Le musicien a également défendu ces dernières années des actions de boycott de produits israéliens au nom de la défense de la cause palestinienne.

En novembre dernier, Roger Waters avait indiqué dans une interview à un journal argentin n’avoir pas pu trouver à se loger dans des hôtels de Montevideo et Buenos Aires où il devait donner des concerts et avait dénoncé un boycott mené par « le lobby israélien ».

Les présidents du Comité central israélite d’Uruguay, Roby Schindler, et de l’ONG juive B’Nai B’Rith, Franklin Rosenfeld, avaient alors accusé Roger Waters d’être un « propagateur » de la haine juive, dans des lettres adressées à l’hôtel Sofitel de la capitale uruguayenne et diffusées sur les réseaux sociaux.
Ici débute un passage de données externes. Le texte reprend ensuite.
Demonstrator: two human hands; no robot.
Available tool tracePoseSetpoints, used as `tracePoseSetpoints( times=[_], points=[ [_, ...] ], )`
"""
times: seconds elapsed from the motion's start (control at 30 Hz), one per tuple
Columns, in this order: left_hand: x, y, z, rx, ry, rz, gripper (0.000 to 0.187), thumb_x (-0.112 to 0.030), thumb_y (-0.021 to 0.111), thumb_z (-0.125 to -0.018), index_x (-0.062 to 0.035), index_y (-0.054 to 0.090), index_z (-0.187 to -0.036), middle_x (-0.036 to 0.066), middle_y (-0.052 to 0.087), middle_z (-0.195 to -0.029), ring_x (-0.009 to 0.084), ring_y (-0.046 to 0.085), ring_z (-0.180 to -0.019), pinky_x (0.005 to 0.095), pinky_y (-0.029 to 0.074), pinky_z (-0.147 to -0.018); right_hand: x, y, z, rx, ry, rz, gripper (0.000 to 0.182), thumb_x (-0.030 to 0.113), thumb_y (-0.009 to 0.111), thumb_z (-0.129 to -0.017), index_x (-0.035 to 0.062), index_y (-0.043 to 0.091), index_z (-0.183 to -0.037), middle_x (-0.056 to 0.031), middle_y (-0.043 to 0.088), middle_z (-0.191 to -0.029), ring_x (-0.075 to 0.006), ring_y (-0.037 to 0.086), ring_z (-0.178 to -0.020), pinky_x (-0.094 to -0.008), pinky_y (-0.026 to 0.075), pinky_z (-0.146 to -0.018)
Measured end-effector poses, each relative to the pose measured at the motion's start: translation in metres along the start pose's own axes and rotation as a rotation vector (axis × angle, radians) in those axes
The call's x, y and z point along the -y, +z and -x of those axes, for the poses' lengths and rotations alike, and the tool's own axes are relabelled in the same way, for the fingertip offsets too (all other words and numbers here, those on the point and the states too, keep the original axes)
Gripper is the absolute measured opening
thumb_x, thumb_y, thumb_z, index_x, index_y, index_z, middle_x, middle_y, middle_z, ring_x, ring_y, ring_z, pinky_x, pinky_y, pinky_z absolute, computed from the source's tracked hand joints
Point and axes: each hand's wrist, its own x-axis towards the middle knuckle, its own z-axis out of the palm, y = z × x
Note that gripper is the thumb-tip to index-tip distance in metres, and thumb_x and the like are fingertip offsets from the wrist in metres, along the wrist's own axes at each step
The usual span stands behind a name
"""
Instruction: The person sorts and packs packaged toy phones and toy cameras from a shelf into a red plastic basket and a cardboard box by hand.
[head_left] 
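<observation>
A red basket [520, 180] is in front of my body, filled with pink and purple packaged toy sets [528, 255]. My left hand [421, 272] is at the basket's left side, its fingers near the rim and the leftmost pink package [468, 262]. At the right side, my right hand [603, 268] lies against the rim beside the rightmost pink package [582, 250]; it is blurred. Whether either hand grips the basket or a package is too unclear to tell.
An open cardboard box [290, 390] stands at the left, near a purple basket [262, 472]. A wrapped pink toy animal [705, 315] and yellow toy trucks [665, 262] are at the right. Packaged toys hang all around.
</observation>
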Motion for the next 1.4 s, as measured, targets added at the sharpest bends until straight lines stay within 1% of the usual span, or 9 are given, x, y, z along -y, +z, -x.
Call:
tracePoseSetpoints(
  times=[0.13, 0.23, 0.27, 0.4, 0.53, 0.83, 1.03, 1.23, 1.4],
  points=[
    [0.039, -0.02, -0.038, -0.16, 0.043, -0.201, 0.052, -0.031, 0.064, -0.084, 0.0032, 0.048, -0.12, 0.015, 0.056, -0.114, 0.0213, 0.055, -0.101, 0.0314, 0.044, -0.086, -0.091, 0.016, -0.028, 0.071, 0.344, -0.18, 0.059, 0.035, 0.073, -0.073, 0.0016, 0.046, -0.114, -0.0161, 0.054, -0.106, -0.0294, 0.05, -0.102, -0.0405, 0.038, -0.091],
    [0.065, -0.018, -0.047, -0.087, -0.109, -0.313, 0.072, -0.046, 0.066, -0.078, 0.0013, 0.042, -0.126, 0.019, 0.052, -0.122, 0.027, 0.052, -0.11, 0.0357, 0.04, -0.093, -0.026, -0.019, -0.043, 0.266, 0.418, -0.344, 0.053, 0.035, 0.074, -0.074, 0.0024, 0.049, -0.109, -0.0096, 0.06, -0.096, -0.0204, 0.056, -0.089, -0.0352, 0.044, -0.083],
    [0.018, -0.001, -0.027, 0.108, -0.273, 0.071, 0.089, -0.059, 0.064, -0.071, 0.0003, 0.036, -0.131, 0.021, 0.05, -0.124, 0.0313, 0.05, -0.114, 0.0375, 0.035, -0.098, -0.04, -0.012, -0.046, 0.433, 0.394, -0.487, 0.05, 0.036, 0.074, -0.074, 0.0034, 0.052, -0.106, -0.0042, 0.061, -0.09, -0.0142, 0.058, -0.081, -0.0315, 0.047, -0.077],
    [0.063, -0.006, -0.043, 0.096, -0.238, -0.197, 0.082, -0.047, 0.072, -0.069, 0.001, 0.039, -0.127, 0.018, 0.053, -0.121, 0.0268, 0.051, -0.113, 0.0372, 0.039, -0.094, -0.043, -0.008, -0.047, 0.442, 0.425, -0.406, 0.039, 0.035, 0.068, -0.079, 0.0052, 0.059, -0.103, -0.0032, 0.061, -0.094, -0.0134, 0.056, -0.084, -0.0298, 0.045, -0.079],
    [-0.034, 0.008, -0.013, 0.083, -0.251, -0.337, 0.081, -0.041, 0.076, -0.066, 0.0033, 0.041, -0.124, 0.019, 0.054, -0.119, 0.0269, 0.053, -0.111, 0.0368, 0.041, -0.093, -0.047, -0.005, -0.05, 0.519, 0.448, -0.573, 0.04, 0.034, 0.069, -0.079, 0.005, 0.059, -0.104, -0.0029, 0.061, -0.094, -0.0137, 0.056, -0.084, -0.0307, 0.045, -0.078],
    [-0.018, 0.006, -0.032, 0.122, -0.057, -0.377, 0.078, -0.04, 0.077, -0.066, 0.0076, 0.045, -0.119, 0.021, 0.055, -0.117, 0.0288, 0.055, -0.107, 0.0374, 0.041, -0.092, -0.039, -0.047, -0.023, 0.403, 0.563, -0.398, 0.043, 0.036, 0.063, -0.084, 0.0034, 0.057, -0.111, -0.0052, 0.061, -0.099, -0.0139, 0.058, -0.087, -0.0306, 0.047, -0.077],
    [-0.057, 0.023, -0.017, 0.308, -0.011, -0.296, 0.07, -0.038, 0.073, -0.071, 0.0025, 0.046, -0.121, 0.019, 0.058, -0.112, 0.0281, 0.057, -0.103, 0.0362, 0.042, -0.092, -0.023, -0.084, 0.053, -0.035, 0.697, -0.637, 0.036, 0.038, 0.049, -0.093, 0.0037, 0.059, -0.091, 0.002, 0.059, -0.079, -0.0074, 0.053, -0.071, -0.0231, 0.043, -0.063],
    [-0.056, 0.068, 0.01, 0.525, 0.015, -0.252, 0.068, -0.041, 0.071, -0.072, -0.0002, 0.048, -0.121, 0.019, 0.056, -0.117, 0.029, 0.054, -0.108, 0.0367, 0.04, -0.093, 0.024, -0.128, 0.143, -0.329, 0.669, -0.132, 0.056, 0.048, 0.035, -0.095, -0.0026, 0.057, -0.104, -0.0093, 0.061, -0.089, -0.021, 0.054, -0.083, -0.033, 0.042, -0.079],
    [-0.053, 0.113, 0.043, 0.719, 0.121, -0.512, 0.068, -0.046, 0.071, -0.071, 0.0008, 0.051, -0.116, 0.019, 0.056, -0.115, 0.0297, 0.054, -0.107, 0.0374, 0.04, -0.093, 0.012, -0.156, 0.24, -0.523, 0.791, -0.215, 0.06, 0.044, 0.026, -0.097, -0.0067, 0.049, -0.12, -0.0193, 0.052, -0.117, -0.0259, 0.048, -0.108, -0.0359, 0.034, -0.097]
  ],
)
M. Schindler avait qualifié M. Waters de « misogyne, xénophobe et antisémite », tandis que M. Rosenfeld avait menacé de lancer une campagne anti-Sofitel si l’hôtel accueillait « l’artiste antisémite ».

« Je n’ai jamais eu une seule pensée antisémite de toute ma vie », s’était alors défendu Roger Waters, soulignant que ses critiques pointaient les actions du gouvernement israélien.